> [WHAT YOU ARE ASKED TO DO]: Repeat the lines of the data that follow, please, starting at the first and stopping after the one with "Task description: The".

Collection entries
-- Opening Marker --
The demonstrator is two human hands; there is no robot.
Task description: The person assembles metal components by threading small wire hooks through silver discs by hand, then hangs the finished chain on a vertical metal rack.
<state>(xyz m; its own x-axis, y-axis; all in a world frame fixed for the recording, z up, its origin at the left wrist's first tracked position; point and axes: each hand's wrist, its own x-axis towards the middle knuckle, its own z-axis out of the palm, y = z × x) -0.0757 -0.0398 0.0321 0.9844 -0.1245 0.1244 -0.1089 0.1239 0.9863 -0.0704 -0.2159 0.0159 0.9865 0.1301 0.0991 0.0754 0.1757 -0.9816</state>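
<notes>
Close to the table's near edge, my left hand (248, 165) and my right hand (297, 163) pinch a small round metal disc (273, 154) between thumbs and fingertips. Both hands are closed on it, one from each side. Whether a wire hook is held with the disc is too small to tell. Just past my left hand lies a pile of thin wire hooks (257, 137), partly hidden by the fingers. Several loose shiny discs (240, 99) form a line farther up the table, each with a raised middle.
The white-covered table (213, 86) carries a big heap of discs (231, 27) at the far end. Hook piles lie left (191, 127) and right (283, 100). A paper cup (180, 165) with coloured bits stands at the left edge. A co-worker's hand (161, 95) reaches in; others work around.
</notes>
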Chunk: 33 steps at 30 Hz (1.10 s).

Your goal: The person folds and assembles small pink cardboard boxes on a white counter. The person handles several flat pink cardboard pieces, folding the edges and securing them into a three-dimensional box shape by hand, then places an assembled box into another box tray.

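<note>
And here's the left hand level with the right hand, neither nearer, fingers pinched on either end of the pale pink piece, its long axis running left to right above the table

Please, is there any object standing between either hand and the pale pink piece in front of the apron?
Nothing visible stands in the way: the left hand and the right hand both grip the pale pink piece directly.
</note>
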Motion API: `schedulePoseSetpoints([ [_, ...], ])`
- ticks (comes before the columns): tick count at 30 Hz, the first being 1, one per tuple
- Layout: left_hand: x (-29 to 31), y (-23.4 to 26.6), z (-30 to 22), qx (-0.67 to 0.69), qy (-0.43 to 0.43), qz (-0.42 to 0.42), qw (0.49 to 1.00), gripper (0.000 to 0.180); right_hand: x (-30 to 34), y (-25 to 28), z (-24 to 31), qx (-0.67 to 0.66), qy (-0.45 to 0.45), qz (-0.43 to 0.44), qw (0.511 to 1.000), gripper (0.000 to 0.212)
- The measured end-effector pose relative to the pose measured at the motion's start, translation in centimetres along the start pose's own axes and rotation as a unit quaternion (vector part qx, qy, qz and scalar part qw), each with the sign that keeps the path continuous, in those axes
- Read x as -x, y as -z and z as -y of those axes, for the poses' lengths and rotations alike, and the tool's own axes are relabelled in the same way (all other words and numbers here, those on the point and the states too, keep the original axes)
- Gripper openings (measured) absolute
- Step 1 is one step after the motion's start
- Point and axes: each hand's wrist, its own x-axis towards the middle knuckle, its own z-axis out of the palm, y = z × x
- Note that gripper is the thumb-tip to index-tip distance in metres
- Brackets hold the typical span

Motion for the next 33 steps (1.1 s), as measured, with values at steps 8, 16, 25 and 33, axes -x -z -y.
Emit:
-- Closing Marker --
> [ANSWER TO THE PROBLEM]:
The demonstrator is two human hands; there is no robot.
Task description: The person assembles metal components by threading small wire hooks through silver discs by hand, then hangs the finished chain on a vertical metal rack.

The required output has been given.